Gabapentin verfügt über einen komplexen Wirkmechanismus, der sich nur geringfügig mit anderen Antiepileptika überschneidet.Seine Wirkung wird wahrscheinlich teilweise durch die Hemmung spannungsgesteuerter Calciumkanäle durch Bindung an α2δ-1-Untereinheiten vermittelt. Dies wirkt sich auf den zellulären Handel mit spannungsabhängigen Kalziumkanälen aus, was wahrscheinlich zu einer allgemeinen Verringerung der Kalziumströme führt und möglicherweise die Neurotransmitterfreisetzung auf derzeit unbekannte Weise beeinflusst. Es wurde auch postuliert, dass die Bindung an diesen Rezeptorkomplex die Bildung von exzitatorischen neuronalen Synapsen verringert, wodurch möglicherweise der gesamte exzitatorische Tonus verringert und die Angst moduliert wird. Andere mögliche Wirkmechanismen, die auf Angstsymptome abzielen können, umfassen die Modulation der GABA-Biosynthese und die nicht-synaptische GABA-Neurotransmission. Es ist bemerkenswert, dass Gabapentin zwar nicht direkt an GABA-A-Rezeptoren wie Benzodiazepine bindet oder diese moduliert, die oben genannten Mechanismen jedoch indirekt den GABAergen Ton beeinflussen und eine Behandlungsoption nicht nur für Angstzustände, sondern auch für Komponenten des Benzodiazepin- und Alkoholentzugs bieten können. Während diese Patientin Gabapentin tatsächlich für das Absetzen von Benzodiazepin nützlich fand, ergab eine größere Studie, dass Gabapentin bei psychiatrischen Patienten nicht mit einem verminderten Benzodiazepinkonsum assoziiert war. Wir nehmen an, dass es die Wirksamkeit von Gabapentin bei der Behandlung von GAD-Symptomen war, die eine anhaltende Abstinenz von Benzodiazepin ermöglichte. Zukünftige Untersuchungen sind erforderlich, um festzustellen, ob Patienten mit GAD, die positiv auf Gabapentin ansprechen, auch eine verringerte Benzodiazepinverwendung aufweisen. Dies ist angesichts der Risiken von Benzodiazepinen besonders wichtig bei älteren Erwachsenen.

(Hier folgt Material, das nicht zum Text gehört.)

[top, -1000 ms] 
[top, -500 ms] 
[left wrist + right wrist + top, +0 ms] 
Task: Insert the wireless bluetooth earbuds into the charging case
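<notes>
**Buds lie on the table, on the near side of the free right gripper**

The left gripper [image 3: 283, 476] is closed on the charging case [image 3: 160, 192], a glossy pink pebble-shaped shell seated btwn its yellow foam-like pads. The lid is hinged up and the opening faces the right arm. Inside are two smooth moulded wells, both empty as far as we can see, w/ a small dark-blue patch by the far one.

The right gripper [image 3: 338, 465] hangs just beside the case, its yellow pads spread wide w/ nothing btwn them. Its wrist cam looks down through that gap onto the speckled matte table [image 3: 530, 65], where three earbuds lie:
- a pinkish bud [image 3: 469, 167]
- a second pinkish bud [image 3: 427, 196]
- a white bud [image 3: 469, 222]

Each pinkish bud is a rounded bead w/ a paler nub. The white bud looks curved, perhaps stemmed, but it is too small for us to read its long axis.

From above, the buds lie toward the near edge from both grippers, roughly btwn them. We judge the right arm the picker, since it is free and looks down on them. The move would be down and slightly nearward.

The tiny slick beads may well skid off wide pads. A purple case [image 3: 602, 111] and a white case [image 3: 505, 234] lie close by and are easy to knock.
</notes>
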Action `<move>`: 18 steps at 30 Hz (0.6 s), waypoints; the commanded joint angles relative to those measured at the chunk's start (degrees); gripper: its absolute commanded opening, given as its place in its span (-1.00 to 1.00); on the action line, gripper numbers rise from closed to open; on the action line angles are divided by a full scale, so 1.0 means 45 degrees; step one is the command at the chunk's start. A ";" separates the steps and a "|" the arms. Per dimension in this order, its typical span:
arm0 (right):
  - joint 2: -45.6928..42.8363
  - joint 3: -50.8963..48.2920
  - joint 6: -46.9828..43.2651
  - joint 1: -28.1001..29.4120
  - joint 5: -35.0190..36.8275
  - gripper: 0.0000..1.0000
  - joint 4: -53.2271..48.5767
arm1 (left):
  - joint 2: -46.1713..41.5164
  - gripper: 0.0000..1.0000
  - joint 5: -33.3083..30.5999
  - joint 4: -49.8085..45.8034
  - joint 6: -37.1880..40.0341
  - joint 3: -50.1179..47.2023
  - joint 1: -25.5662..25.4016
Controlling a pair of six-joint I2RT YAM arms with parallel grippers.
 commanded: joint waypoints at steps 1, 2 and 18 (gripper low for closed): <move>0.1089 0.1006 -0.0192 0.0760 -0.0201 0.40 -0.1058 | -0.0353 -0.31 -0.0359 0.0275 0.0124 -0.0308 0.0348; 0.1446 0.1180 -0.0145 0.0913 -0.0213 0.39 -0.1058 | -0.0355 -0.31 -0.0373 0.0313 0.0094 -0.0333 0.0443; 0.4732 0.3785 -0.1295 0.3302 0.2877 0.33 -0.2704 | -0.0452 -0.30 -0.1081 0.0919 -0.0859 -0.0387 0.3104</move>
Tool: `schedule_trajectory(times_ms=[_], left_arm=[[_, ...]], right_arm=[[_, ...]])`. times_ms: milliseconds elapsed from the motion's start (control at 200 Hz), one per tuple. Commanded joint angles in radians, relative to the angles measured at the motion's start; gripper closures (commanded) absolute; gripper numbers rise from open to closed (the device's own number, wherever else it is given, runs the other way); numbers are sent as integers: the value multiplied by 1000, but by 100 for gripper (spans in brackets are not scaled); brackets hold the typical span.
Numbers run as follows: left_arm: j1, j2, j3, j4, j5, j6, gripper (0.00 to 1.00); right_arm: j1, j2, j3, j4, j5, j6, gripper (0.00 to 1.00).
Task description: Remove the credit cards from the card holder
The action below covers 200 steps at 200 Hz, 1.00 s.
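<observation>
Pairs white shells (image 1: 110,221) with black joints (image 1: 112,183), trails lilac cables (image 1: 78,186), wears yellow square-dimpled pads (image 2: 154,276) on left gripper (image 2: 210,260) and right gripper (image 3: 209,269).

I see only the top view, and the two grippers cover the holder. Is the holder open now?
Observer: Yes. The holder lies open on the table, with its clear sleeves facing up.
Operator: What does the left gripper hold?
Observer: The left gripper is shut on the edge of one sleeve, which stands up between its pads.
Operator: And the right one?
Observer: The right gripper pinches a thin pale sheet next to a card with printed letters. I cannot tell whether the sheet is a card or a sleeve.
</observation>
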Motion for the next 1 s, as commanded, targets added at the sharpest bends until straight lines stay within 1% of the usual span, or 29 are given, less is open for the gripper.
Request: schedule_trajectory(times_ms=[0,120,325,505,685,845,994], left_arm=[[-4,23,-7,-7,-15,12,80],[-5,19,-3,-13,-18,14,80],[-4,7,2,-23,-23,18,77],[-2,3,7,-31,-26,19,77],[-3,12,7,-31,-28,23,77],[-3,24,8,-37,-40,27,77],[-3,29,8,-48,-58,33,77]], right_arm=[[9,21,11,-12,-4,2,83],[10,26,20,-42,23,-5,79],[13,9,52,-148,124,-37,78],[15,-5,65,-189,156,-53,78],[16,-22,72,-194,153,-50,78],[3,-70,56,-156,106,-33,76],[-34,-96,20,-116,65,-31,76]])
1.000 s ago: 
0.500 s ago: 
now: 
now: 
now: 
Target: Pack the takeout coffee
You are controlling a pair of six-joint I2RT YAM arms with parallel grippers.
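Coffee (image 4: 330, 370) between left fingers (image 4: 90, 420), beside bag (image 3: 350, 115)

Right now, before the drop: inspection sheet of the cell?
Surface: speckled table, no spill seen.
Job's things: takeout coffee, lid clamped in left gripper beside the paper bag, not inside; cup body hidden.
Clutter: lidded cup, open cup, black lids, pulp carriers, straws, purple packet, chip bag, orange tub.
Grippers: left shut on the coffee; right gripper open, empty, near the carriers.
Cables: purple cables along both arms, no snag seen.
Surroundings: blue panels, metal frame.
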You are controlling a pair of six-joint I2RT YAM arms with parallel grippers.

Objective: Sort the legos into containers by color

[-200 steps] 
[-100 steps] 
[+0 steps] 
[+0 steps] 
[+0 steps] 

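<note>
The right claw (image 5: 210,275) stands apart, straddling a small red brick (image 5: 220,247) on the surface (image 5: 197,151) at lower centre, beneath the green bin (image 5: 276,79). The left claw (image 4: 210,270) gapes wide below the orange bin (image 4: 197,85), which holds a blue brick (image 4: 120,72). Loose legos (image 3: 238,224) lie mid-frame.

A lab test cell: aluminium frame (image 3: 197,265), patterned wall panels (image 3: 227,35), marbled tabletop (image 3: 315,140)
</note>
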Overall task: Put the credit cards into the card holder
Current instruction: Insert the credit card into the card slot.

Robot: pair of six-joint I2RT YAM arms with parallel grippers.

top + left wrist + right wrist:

Es besteht wachsende Besorgnis über das Potenzial für Gabapentin-Missbrauch. Die Literatur ist jedoch begrenzt und legt nahe, dass Gabapentin vorwiegend von Patienten mit anderen Substanzstörungen, insbesondere Opioidkonsumstörungen, missbraucht wird Dosen, die bei Missbrauch von Gabapentin angewendet werden, liegen in der Regel über 3000 mg / Tag. Unser Patient zeigte keine Anzeichen von Missbrauch oder steigender Nachfrage nach Gabapentin und scheint aufgrund der verfügbaren Literatur ein geringes Risiko zu haben. Dennoch ist es für Ärzte wichtig, sich dessen bewusst zu sein das Potenzial für Gabapentin-Missbrauch bei der Verschreibung, insbesondere bei Patienten mit Substanzstörungen / p>

Schreibe einen Kommentar

Deine E-Mail-Adresse wird nicht veröffentlicht. Erforderliche Felder sind mit * markiert.